Task objective - Retype the entries below exactly, and keep every picture out of your version.

________________________________________

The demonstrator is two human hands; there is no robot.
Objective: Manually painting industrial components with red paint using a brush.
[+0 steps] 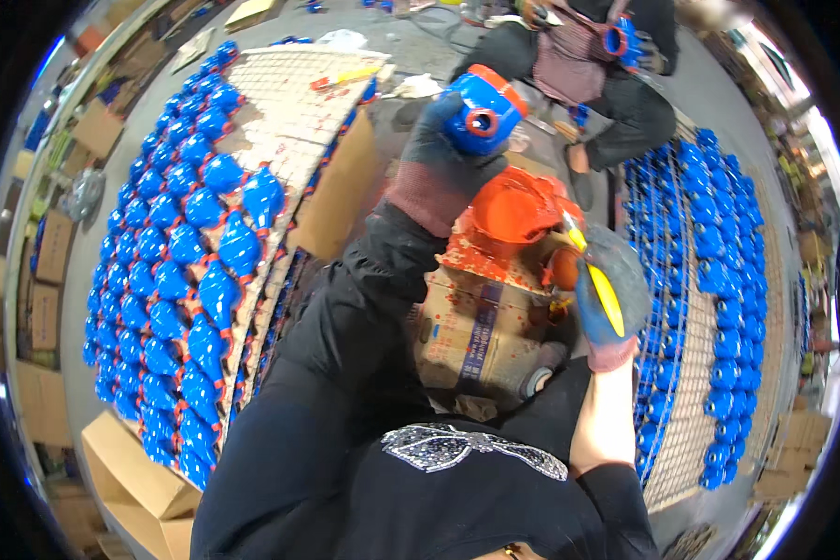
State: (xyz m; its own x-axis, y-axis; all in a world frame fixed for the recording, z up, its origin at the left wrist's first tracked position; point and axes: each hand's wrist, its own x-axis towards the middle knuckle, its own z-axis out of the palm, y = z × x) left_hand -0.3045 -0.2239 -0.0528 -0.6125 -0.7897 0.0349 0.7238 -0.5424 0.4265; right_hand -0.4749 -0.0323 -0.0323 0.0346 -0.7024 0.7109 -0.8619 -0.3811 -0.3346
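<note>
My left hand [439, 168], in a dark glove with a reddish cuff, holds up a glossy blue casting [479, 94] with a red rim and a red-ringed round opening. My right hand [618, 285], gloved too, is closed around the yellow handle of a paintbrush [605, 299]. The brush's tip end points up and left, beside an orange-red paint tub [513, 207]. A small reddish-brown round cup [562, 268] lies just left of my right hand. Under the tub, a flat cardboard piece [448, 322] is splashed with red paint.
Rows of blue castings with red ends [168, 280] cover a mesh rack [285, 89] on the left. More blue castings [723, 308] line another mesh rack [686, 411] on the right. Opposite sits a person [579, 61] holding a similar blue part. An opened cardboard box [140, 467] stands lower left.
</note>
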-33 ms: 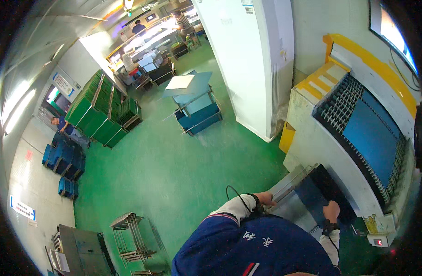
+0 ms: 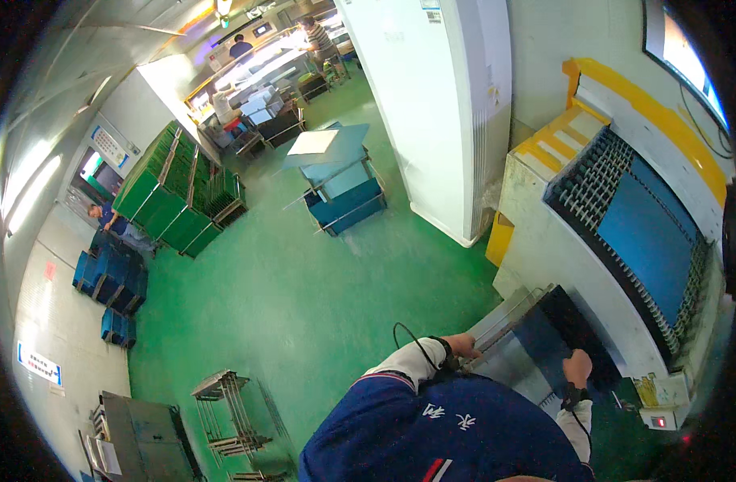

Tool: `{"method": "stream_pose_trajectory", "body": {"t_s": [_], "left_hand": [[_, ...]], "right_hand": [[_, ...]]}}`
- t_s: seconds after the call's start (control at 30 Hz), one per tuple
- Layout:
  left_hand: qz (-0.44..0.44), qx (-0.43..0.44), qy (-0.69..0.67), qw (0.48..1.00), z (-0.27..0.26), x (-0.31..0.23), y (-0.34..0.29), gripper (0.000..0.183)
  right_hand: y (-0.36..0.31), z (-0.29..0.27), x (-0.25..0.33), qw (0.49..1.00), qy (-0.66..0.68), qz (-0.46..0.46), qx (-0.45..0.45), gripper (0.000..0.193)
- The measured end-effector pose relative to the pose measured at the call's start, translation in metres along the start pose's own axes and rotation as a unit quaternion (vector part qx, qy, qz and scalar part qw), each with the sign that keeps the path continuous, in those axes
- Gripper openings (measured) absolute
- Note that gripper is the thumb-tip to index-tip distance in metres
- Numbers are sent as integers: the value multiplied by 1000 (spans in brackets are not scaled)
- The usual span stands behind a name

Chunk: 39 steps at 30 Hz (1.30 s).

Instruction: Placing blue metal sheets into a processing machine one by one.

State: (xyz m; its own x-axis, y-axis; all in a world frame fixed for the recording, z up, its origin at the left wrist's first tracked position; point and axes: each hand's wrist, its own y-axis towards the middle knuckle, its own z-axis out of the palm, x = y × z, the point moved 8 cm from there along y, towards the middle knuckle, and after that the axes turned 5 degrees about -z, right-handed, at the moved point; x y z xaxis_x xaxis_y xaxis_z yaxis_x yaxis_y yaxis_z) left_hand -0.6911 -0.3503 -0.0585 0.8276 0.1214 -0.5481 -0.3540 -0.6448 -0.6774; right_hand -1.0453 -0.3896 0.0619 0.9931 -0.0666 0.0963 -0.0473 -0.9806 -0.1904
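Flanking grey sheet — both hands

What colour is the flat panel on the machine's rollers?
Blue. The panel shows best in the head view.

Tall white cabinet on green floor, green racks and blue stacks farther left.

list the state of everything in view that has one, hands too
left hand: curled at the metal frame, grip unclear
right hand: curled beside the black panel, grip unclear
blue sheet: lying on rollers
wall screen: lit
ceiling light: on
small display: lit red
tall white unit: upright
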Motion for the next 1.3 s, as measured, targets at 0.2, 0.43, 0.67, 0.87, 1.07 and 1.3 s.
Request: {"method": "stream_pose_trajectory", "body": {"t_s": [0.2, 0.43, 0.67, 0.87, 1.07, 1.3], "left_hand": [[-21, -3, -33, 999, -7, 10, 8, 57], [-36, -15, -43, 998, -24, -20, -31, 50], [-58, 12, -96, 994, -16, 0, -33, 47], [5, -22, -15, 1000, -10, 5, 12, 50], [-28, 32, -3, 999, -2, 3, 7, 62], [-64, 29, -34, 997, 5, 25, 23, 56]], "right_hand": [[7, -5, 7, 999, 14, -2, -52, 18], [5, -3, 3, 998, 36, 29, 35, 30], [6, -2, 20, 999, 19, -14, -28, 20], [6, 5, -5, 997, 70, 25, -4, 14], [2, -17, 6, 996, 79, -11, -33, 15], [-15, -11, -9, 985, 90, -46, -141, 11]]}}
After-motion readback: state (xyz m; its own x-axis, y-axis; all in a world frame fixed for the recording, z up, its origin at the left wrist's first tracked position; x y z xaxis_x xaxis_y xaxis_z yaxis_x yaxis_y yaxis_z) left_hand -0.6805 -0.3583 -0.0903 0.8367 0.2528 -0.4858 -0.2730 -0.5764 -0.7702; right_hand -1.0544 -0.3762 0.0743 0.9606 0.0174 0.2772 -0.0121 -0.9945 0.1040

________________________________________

Exercise result -
The demonstrator is two human hands; there is no robot.
Objective: Manually painting industrial components with red paint using a brush.
[+0 steps] 
State: (xyz m; its own x-axis, y-axis; all in a world frame fixed for the recording, z up, its origin at the left wrist's first tracked position; point and axes: each hand's wrist, its own x-axis towards the middle knuckle, its own z-axis out of the palm, y = z × x) left_hand -0.3045 -0.2239 -0.0528 -0.6125 -0.7897 0.0349 0.7238 -0.5424 0.4265; right_hand -0.4749 -0.0323 -0.0323 0.0346 -0.7024 0.7109 -0.8619 -0.3811 -0.3346
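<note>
My left hand [439, 168], in a dark glove with a reddish cuff, holds up a glossy blue casting [479, 94] with a red rim and a red-ringed round opening. My right hand [618, 285], gloved too, is closed around the yellow handle of a paintbrush [605, 299]. The brush's tip end points up and left, beside an orange-red paint tub [513, 207]. A small reddish-brown round cup [562, 268] lies just left of my right hand. Under the tub, a flat cardboard piece [448, 322] is splashed with red paint.
Rows of blue castings with red ends [168, 280] cover a mesh rack [285, 89] on the left. More blue castings [723, 308] line another mesh rack [686, 411] on the right. Opposite sits a person [579, 61] holding a similar blue part. An opened cardboard box [140, 467] stands lower left.
</note>
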-33 ms: 
+0 ms: 

Tool: `{"method": "stream_pose_trajectory", "body": {"t_s": [_], "left_hand": [[_, ...]], "right_hand": [[_, ...]]}}`
- t_s: seconds after the call's start (control at 30 Hz), one per tuple
- Layout:
  left_hand: qz (-0.44..0.44), qx (-0.43..0.44), qy (-0.69..0.67), qw (0.48..1.00), z (-0.27..0.26), x (-0.31..0.23), y (-0.34..0.29), gripper (0.000..0.183)
  right_hand: y (-0.36..0.31), z (-0.29..0.27), x (-0.25..0.33), qw (0.49..1.00), qy (-0.66..0.68), qz (-0.46..0.46), qx (-0.45..0.45), gripper (0.000..0.193)
- The measured end-effector pose relative to the pose measured at the call's start, translation in metres along the start pose's own axes and rotation as a unit quaternion (vector part qx, qy, qz and scalar part qw), each with the sign that keeps the path continuous, in those axes
- Gripper openings (measured) absolute
- Note that gripper is the thumb-tip to index-tip distance in metres
- Numbers are sent as integers: the value multiplied by 1000 (spans in brackets are not scaled)
- The usual span stands behind a name

Chunk: 39 steps at 30 Hz (1.30 s).

Instruction: Placing blue metal sheets into a processing machine one by one.

State: (xyz m; its own x-axis, y-axis; all in a world frame fixed for the recording, z up, its origin at the left wrist's first tracked position; point and axes: each hand's wrist, its own y-axis towards the middle knuckle, its own z-axis out of the palm, x = y × z, the point moved 8 cm from there along y, towards the middle knuckle, and after that the axes turned 5 degrees about -z, right-handed, at the moved point; x y z xaxis_x xaxis_y xaxis_z yaxis_x yaxis_y yaxis_z) left_hand -0.6911 -0.3503 -0.0585 0.8276 0.1214 -0.5481 -0.3540 -0.6448 -0.6774; right_hand -1.0453 -0.3896 0.0619 0.9931 -0.0666 0.0963 -0.0473 -0.9806 -0.1904
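Flanking grey sheet — both hands

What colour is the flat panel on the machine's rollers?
Blue. The panel shows best in the head view.

Tall white cabinet on green floor, green racks and blue stacks farther left.

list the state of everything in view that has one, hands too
left hand: curled at the metal frame, grip unclear
right hand: curled beside the black panel, grip unclear
blue sheet: lying on rollers
wall screen: lit
ceiling light: on
small display: lit red
tall white unit: upright
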Motion for the next 1.3 s, as measured, targets at 0.2, 0.43, 0.67, 0.87, 1.07 and 1.3 s.
Request: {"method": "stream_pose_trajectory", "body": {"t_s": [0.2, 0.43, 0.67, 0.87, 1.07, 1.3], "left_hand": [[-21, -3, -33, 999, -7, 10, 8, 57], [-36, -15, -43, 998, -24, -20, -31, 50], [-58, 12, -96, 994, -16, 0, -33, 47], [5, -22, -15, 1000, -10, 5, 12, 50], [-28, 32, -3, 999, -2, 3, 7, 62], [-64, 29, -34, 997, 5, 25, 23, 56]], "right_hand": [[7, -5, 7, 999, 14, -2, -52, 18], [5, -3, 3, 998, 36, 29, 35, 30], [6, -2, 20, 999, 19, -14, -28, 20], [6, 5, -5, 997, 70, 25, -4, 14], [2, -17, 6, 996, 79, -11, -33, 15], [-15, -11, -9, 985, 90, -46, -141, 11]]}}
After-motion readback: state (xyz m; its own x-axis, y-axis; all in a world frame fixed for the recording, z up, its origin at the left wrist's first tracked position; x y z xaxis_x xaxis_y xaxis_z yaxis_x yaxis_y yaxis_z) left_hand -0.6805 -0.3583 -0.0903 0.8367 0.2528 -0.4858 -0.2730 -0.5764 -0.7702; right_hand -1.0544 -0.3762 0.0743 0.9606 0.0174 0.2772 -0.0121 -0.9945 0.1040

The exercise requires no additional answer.